GORD Use Case. The aim of the GORD use case is to investigate the effectiveness of on demand versus continuous use of proton pump inhibitors on reflux symptoms, quality of life, and self-rated health in patients with gastrooesophageal reflux disease in primary care. The study will be conducted in five localities (UK: two vendors, Poland, Netherlands, and Crete) and it will aim to recruit, randomise, and follow 700 patients at 40 primary care centres using the clinical trial application.

Diagnosis Use Case. The aim of the diagnosis use case is to provide integrated point-of-care decision support for patients presenting with chest pain, abdominal pain, and shortness of breath.

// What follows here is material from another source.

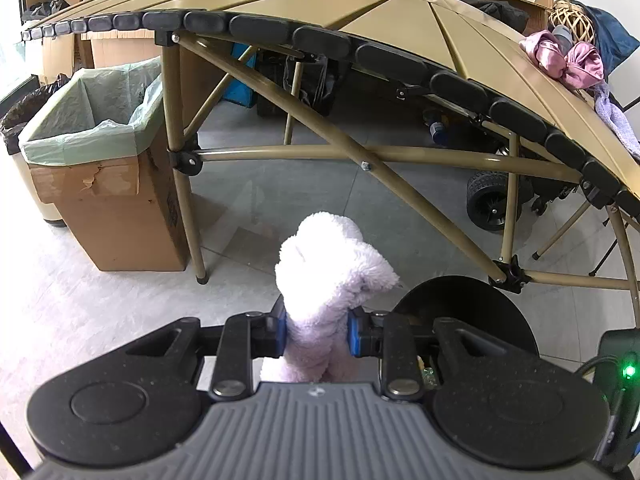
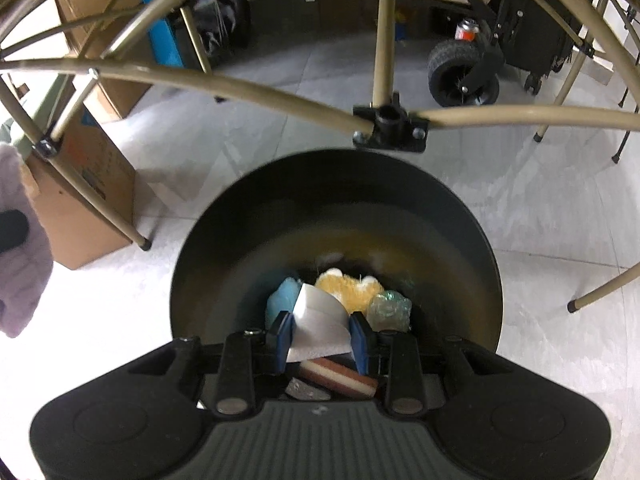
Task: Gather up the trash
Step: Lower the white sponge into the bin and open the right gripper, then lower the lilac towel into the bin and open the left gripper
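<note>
Clutching a fluffy lilac cloth [image 1: 332, 280] at lower centre, the left gripper [image 1: 316, 334] should clear the lined cardboard bin [image 1: 86, 120], upper left, before releasing; the right gripper [image 2: 320, 338] pinches white foam [image 2: 320, 320] over the black bowl [image 2: 240, 240].

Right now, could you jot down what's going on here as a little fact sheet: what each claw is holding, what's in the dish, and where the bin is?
left gripper: shut on fluffy pale lilac cloth
right gripper: grips the near rim of a round black bowl
bowl contents: white foam piece, yellow fuzzy lump, light blue scrap, crumpled clear wrap
bin: cardboard box with green plastic liner, on the floor beside a tan folding table leg
</note>
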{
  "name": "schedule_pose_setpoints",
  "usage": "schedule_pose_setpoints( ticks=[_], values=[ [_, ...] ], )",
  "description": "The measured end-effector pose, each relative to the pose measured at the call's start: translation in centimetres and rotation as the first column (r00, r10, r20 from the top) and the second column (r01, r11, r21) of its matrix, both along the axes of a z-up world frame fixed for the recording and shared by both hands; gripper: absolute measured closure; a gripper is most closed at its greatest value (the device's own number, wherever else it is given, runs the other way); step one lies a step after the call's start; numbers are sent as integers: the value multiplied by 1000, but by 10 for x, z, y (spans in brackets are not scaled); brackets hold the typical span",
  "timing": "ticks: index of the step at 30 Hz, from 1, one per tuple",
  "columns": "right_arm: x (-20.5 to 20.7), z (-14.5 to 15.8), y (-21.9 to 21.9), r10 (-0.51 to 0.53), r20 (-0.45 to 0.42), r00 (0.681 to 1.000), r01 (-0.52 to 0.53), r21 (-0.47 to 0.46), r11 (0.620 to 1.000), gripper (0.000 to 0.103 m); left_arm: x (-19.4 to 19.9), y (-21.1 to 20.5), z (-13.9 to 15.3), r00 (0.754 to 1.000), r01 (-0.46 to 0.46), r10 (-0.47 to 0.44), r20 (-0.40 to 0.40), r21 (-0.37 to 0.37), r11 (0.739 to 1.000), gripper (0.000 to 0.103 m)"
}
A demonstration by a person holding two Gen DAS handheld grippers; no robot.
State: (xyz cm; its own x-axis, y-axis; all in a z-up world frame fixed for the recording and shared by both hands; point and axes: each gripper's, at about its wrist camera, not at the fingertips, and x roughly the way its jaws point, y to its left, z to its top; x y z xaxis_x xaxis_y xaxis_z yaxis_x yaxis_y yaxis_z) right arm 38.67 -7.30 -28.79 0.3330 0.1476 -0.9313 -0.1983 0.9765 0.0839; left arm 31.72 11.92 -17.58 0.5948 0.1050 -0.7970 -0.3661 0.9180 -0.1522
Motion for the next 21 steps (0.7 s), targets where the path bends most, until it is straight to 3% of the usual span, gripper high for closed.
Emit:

TRANSFoRm aims to produce a highly flexible infrastructure that presents the lowest possible barriers to entry for EHR systems and datasets, but at the same time it makes the maximum use of the existing data standards and methods for managing heterogeneity, both structural and terminological, between data sources. A basic principle of the TRANSFoRm project was to use available standards and models as much as possible and integrate them into the TRANSFoRm infrastructure. It was decided early on in the project that TRANSFoRm would take a model-based approach, using 4 models to capture (1) clinical meaning, (2) research meaning, (3) provenance, and (4) diagnostic meaning. The latter is essentially a subset of the clinical model, but it was modelled separately for efficiency. The archetype approach of constraining one model against the other, in a two-level design (clinical and research), was used to describe data elements [10]. Where available, existing tools for building and maintaining models as an ontology were used, although we presented a novel use of LexEVS, which we employed to support both structural and semantic models [11].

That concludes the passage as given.